*PROMPT*. Write out the entire listing below exactly as it appears, minus any pictures.

------------------------

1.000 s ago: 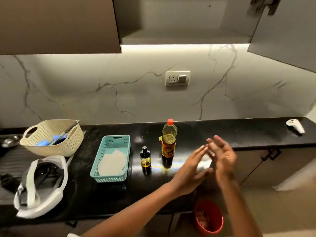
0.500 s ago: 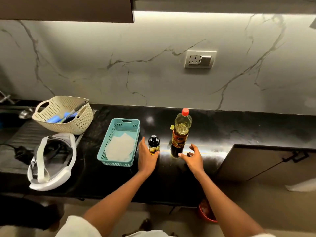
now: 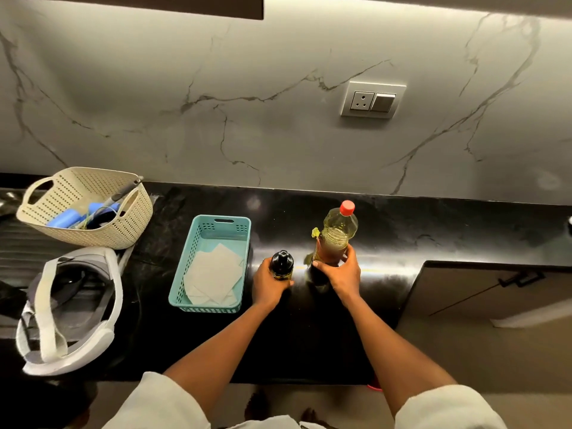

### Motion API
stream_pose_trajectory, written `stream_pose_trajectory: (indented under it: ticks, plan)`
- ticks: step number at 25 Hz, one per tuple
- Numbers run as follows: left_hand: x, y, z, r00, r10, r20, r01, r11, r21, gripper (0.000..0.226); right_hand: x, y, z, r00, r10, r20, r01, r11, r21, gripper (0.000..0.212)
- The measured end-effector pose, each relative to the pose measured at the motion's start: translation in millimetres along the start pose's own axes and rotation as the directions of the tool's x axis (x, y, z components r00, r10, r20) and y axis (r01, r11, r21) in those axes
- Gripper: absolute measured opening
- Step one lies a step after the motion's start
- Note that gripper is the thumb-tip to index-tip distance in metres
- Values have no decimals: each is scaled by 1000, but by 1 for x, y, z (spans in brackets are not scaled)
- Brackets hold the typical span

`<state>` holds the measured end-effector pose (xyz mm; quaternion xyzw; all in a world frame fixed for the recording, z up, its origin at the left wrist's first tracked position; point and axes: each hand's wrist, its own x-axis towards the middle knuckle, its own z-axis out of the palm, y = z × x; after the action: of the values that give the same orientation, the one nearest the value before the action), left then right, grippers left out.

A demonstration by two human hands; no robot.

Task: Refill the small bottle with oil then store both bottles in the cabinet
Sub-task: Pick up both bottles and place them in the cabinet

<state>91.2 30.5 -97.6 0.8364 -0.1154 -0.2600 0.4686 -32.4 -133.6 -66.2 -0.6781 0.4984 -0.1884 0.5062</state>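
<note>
A small dark bottle (image 3: 281, 263) with a black cap stands on the black countertop (image 3: 309, 329). My left hand (image 3: 268, 284) grips it from the left, fingers wrapped round its lower body. Just to its right stands a large clear oil bottle (image 3: 338, 230) with a red cap and yellow oil inside. My right hand (image 3: 339, 274) grips this bottle round its labelled lower half. Both bottles are upright with their caps on.
A teal basket (image 3: 213, 230) holding folded paper sits left of the small bottle. Further left are a cream basket (image 3: 123, 224) with tools and a white headset (image 3: 68, 311). A lower cabinet door (image 3: 483, 289) stands open at the right. A socket (image 3: 371, 100) is on the marble wall.
Both hands dropped from mid-air to the counter and closed round the bottles, left on the small one, right on the large one. The view tilted down and moved closer.
</note>
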Motion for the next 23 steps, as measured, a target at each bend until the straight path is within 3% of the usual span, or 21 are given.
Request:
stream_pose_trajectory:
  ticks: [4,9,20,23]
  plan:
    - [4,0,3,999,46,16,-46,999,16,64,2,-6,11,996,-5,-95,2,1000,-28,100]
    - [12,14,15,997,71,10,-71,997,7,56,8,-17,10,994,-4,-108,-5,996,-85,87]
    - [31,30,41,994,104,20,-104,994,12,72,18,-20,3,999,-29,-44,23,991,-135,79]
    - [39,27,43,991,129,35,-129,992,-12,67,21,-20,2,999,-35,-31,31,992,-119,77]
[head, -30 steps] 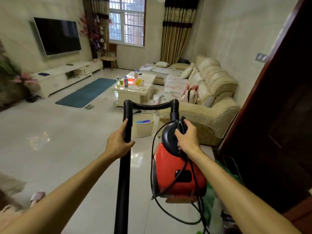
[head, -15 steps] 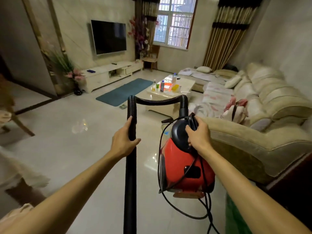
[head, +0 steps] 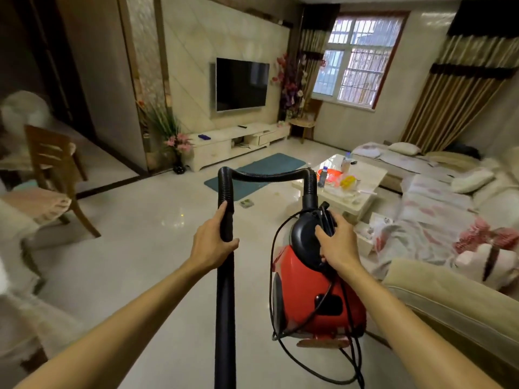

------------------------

*RESULT OF THE TASK*.
1.000 s ago: 
0.500 s ago: 
now: 

### Motion API
stream_pose_trajectory, written `stream_pose_trajectory: (indented under it: ticks, plan)`
- ticks: step number at 25 Hz, one per tuple
- Numbers run as follows: left_hand: x, y, z, r00, r10, r20, r01, r11, r21, gripper (0.000..0.226); right_hand: x, y, z, r00, r10, r20, r01, r11, r21, gripper (0.000..0.212)
- The measured end-effector pose, each relative to the pose measured at the motion's start: translation in millimetres along the start pose's own axes and rotation as the directions of the tool's x axis (x, y, z components r00, r10, r20) and y axis (r01, r11, r21) in those axes
- Gripper: absolute measured opening
- Step one lies a step after the motion's start
- Note that gripper is the thumb-tip to index-tip distance in metres
- Values have no decimals: each is scaled by 1000, but by 1 for x, y, z (spans in brackets are not scaled)
- Brackets hold the typical span

`<state>` holds the measured end-effector pose (xyz mm; quaternion xyzw; all in a world frame fixed for the recording, z up, its origin at the left wrist's first tracked position; point and axes: each hand's wrist, its own x-axis towards the middle knuckle, its own z-axis out of the palm, y = z × x; after the action: of the values that give the same orientation, the one nearest the value before the action), left then right, grippers left out.

A demonstration by two human hands; no robot.

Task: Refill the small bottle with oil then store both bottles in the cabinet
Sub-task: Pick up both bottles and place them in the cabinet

<state>91.2 30.5 -97.6 0.8364 -0.1154 -0.2600 0.4686 -32.4 -133.6 -66.2 -0.6781 0.4984 -0.1884 0.5062</state>
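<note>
A small dark bottle (image 3: 281, 263) with a black cap stands on the black countertop (image 3: 309, 329). My left hand (image 3: 268, 284) grips it from the left, fingers wrapped round its lower body. Just to its right stands a large clear oil bottle (image 3: 338, 230) with a red cap and yellow oil inside. My right hand (image 3: 339, 274) grips this bottle round its labelled lower half. Both bottles are upright with their caps on.
A teal basket (image 3: 213, 230) holding folded paper sits left of the small bottle. Further left are a cream basket (image 3: 123, 224) with tools and a white headset (image 3: 68, 311). A lower cabinet door (image 3: 483, 289) stands open at the right. A socket (image 3: 371, 100) is on the marble wall.
Both hands dropped from mid-air to the counter and closed round the bottles, left on the small one, right on the large one. The view tilted down and moved closer.
</note>
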Motion for the next 23 steps, as measured, a target at each bend until the straight path is within 3% of the usual span, or 21 are given.
Request:
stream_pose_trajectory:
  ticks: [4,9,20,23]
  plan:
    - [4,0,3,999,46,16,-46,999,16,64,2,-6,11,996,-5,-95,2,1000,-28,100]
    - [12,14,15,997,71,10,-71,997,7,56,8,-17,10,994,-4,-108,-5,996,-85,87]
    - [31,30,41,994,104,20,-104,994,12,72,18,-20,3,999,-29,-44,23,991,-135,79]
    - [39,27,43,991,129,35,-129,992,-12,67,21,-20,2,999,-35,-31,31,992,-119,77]
[head, -30 steps] 
[head, -15 steps] 
[head, +0 steps] 

No additional output is needed.